[Exercise instructions] Copy the data that appears below exactly. Drop the pictures.

[Source data]
>>>
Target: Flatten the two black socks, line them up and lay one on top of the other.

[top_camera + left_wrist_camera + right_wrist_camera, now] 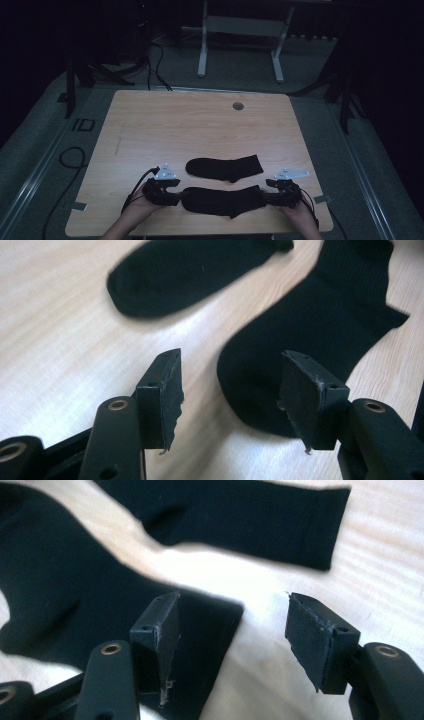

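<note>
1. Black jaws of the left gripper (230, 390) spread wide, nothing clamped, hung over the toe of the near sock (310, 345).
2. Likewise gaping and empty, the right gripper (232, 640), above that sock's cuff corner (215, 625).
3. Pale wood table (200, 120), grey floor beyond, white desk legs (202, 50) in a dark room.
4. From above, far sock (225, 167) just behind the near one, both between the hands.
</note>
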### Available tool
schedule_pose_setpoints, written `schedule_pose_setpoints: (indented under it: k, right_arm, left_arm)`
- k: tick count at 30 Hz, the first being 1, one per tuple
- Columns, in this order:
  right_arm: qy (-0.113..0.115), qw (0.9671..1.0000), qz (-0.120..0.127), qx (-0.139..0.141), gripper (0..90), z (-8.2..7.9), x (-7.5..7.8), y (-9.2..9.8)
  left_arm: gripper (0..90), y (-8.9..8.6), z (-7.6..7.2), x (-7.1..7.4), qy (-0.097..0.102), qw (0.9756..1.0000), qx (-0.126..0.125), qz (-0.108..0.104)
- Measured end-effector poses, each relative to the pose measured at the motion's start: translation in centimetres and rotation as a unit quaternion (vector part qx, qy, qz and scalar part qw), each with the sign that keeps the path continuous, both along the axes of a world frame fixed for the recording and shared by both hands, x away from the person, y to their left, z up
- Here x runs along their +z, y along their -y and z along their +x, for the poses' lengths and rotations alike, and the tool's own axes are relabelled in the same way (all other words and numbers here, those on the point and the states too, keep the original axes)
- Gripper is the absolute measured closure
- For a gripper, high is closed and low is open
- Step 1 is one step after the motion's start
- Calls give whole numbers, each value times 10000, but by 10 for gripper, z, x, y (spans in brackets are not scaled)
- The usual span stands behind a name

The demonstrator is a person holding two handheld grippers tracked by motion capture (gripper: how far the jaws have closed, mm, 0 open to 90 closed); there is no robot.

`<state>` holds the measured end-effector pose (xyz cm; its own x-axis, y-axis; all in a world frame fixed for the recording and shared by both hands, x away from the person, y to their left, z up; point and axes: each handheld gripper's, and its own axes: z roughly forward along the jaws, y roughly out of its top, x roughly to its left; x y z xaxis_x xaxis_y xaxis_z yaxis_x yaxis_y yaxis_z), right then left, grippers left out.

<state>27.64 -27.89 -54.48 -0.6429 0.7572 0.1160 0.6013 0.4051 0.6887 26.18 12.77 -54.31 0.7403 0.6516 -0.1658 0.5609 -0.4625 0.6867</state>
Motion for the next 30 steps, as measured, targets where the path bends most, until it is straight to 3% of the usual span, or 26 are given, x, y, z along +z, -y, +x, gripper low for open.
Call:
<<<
[Written response]
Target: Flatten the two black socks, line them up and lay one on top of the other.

[top_camera + left_wrist_camera + right_wrist_camera, now] 

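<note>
1. Black jaws of the left gripper (230, 390) spread wide, nothing clamped, hung over the toe of the near sock (310, 345).
2. Likewise gaping and empty, the right gripper (232, 640), above that sock's cuff corner (215, 625).
3. Pale wood table (200, 120), grey floor beyond, white desk legs (202, 50) in a dark room.
4. From above, far sock (225, 167) just behind the near one, both between the hands.
</note>
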### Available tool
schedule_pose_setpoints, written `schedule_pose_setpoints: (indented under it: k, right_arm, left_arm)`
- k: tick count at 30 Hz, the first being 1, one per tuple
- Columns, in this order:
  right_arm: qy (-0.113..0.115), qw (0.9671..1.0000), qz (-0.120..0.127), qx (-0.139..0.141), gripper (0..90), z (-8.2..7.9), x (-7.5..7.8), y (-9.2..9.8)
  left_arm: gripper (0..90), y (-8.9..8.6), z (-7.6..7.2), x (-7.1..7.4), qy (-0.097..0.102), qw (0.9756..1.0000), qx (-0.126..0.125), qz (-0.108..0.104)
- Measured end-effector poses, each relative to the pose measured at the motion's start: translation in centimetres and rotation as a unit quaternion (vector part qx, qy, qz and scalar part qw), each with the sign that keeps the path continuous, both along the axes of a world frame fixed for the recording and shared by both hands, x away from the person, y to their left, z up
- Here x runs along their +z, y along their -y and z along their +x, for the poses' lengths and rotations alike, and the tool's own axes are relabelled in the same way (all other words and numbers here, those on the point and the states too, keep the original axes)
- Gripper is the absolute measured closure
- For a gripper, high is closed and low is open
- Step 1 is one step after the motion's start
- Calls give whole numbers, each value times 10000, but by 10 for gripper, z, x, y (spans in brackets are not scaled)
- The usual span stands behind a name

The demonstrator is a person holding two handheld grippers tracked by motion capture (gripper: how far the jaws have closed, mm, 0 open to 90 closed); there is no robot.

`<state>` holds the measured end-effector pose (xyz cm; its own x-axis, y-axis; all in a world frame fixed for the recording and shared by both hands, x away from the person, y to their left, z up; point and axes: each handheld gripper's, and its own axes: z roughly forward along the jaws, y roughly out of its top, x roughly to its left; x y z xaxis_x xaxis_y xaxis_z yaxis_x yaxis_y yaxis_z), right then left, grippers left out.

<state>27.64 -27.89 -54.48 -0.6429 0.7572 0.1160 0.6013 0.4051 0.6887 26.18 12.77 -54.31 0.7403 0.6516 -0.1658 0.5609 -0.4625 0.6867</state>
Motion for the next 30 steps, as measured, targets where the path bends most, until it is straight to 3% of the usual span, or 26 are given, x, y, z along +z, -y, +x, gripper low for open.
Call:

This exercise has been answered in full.